5. The method of claim 1, further comprising: receiving a set of feedback data indicating an accuracy of a generated one or more outputs caused by the generation of the one or more outputs; and adjusting the second set of rankings using the received set of feedback data.
6. The method of claim 1, wherein the one or more indicators include vector representations of text content within each set of information, and wherein generating the first set of rankings comprises: comparing vector representations of the output generation request with the vector representations of text content, and ranking the sets of information using the comparison.

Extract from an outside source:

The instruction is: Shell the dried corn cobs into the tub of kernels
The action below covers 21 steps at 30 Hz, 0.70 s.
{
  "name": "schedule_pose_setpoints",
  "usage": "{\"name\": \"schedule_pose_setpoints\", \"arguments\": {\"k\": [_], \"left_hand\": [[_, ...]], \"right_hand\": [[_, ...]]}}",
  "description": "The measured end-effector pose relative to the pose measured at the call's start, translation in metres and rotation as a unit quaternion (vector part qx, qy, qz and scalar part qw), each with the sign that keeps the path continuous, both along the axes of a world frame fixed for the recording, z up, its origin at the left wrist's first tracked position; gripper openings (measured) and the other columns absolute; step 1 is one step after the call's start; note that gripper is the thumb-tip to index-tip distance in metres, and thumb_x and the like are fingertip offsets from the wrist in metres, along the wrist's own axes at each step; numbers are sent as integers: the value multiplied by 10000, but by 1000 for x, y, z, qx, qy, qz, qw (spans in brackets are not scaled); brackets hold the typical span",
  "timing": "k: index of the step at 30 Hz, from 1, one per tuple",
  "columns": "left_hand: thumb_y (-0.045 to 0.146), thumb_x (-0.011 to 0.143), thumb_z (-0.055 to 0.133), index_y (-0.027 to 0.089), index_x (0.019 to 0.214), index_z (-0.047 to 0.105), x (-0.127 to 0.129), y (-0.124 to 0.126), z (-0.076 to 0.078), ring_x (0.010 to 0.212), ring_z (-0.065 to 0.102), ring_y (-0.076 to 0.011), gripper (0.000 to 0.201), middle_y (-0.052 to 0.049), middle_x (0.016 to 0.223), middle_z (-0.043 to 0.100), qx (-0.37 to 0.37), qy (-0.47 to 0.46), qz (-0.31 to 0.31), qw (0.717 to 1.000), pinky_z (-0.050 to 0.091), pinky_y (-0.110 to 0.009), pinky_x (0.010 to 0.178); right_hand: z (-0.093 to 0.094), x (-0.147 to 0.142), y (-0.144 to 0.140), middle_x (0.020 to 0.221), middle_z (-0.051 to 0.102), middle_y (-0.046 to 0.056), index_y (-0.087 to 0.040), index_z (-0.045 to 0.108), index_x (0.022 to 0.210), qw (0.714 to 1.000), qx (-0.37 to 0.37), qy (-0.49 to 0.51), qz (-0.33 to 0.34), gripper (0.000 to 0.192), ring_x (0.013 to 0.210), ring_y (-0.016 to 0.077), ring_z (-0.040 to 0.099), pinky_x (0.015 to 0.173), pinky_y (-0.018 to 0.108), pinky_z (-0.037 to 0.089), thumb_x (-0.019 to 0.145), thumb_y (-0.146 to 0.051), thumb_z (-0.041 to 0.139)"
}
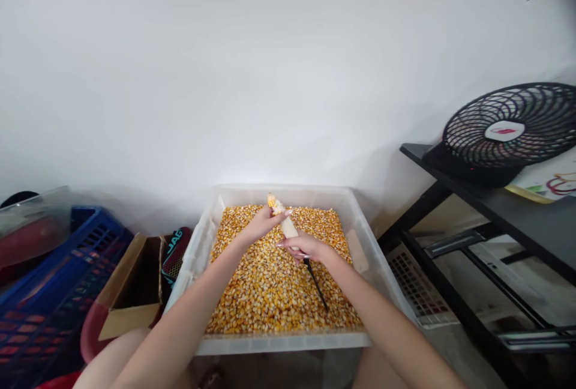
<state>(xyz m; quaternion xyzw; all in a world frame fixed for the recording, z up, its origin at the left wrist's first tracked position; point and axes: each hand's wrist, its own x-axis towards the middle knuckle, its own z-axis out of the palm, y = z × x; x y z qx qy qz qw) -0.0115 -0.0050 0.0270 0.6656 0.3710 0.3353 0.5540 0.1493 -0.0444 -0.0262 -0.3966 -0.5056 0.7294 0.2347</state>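
Shelling in hand: left hand (261,224) and right hand (308,248) both clamped on the corn cob (283,221), at 12 o'clock above the kernel tub (360,227); I judge its tip kernels need rubbing off next

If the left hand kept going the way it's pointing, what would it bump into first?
The left hand points up and right at the corn cob, which it already touches. Beyond that, probably the far wall of the clear bin, though depth is hard to judge.

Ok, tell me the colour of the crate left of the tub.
Blue, seen in the head view: the crate sits beside a cardboard box.
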Motion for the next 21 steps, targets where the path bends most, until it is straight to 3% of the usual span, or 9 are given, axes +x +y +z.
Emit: {"name": "schedule_pose_setpoints", "arguments": {"k": [5,8,10,15,21], "left_hand": [[491,695,586,120,705,572,4,-1,0,660,537,-154,371,-22,646,575,-18,-7,-28,999,445,-264,643],[499,671,604,130,626,549,8,-1,-2,599,520,-153,376,-7,564,536,3,30,49,998,451,-273,598],[518,672,594,127,614,543,9,-1,-4,606,537,-162,398,-11,558,538,-24,25,71,997,468,-293,624],[501,699,596,110,800,594,3,0,-5,745,594,-172,404,-60,774,634,-98,-57,-50,992,466,-341,795],[433,703,636,137,969,599,-10,3,0,876,600,-197,400,-92,993,637,-115,-62,-88,988,441,-366,862]], "right_hand": [[-3,2,1,332,341,-133,-190,403,646,999,-18,9,27,273,261,43,241,346,213,408,683,-329,634],[-4,3,2,333,343,-130,-189,396,625,1000,-7,2,18,287,264,43,244,348,218,414,678,-329,641],[-3,4,3,338,344,-127,-188,388,604,1000,-3,-1,15,303,266,40,244,352,219,419,680,-333,643],[-2,11,5,333,343,-134,-184,411,660,996,-29,36,76,268,257,42,232,357,217,412,707,-330,630],[-2,20,7,324,344,-141,-190,416,797,978,-85,122,149,250,248,50,209,354,209,416,708,-337,598]]}}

7. A system comprising: at least one hardware processor; and at least one non-transitory memory storing instructions, which, when executed by the at least one hardware processor, cause the system to: obtain (i) an output generation request for generation of an output using one or more AI models and (ii) one or more sets of information from one or more computer files, wherein the one or more sets of information is responsive to the obtained output generation request; determine, using a first AI model, a first set of rankings of each set of information of the one or more sets of information by associating each particular set of information with one or more indicators of the obtained output generation request; classify, with a set of categorical labels, one or more of: (i) the obtained output generation request or (ii) each particular set of information of the one or more sets of information, the set of categorical labels indicating attributes of one or more of: (i) an expected output of the obtained output generation request or (ii) an expected output generation request associated with the particular set of information; determine, using a second AI model, a second set of rankings of each set of information of the one or more sets of information using the one or more of: (i) the classified set of categorical labels of the obtained output generation request or (ii) the classified set of categorical labels of each set of information of the one or more sets of information; and using the second set of rankings of the one or more sets of information, cause a generation of one or more outputs responsive to the obtained output generation request.

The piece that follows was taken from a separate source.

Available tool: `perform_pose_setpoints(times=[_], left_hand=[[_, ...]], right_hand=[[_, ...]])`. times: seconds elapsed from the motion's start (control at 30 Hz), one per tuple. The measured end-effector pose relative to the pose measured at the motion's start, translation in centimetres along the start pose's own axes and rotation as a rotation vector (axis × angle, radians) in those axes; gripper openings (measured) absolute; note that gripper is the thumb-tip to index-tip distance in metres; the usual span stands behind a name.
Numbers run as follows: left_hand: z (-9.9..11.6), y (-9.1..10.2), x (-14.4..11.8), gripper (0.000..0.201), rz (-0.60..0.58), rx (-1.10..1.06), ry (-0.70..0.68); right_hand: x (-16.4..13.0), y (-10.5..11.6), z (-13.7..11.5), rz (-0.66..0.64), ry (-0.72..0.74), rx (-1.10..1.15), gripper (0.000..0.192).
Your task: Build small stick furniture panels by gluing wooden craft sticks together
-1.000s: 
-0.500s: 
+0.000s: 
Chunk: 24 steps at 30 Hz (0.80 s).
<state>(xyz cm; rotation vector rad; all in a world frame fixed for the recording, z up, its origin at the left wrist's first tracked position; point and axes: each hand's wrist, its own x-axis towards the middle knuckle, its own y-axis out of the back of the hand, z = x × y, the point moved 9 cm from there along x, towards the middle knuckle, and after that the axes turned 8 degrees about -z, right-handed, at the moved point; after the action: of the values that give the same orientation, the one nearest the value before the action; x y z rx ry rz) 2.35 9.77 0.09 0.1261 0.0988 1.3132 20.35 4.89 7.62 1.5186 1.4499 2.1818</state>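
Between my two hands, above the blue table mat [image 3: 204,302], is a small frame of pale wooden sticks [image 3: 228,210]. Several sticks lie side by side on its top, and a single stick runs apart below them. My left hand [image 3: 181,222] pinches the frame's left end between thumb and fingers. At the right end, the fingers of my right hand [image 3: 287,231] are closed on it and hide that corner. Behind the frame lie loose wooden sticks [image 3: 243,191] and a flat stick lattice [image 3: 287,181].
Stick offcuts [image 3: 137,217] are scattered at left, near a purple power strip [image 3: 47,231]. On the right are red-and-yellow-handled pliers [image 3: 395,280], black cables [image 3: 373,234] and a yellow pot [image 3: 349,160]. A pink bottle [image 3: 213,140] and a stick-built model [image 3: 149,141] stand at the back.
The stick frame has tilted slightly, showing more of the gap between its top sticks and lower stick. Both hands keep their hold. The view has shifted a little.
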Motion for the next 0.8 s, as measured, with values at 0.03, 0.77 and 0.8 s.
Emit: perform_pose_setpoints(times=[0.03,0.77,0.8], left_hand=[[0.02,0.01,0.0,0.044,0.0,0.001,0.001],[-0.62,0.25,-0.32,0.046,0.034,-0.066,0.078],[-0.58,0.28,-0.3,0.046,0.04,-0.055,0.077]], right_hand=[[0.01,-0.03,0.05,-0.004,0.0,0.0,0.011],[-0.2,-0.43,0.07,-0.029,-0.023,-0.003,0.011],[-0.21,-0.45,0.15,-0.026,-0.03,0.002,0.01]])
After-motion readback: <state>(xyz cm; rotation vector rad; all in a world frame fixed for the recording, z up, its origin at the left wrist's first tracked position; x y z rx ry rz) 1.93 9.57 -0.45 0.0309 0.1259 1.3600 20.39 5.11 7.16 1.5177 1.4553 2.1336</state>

8. The system of claim 7, wherein the system is further caused to: generate a confidence score for each set of information of the one or more sets of information using the second set of rankings; and filter out sets of information having a corresponding confidence score satisfying a predetermined threshold.
9. The system of claim 7, wherein the classification of the one or more of: (i) the obtained output generation request or (ii) each particular set of information of the one or more sets of information with the set of categorical labels is performed by a third AI model.
10. The system of claim 9, wherein the first AI model, the second AI model, and the third AI model are the same.
11. The system of claim 9, wherein the first AI model, the second AI model, and the third AI model are different.
12. The system of claim 7, wherein, when the second set of rankings are determined at least partly using the classified set of categorical labels of the obtained output generation request, sets of information with categorical labels matching the categorical label of the obtained output generation request are ranked higher than sets of information with categorical labels failing to match the categorical label of the obtained output generation request.
13. The system of claim 7, wherein the system is further caused to: partition the obtained sets of information into a set of chunks, wherein a size of each chunk in the set of chunks is smaller than a size of the obtained sets of information.
14. One or more non-transitory, computer-readable media comprising instructions that, when executed by one or more processors, cause operations comprising: obtaining (i) an output generation request for generation of an output using a set of AI models and (ii) one or more sets of information responsive to the obtained output generation request; classifying, with a set of categorical labels, one or more of: (i) the obtained output generation request or (ii) each particular set of information of the one or more sets of information, the set of categorical labels indicating attributes of one or more of: (i) an expected output of the obtained output generation request or (ii) an expected output generation request associated with the particular set of information; determining, using one or more AI models of the set of AI models, a set of rankings of each set of information of the one or more sets of information using the one or more of: (i) the classified set of categorical labels of the obtained output generation request or (ii) the classified set of categorical labels of each set of information of the one or more sets of information; and using the set of rankings of the one or more sets of information, causing a generation of a set of outputs responsive to the obtained output generation request.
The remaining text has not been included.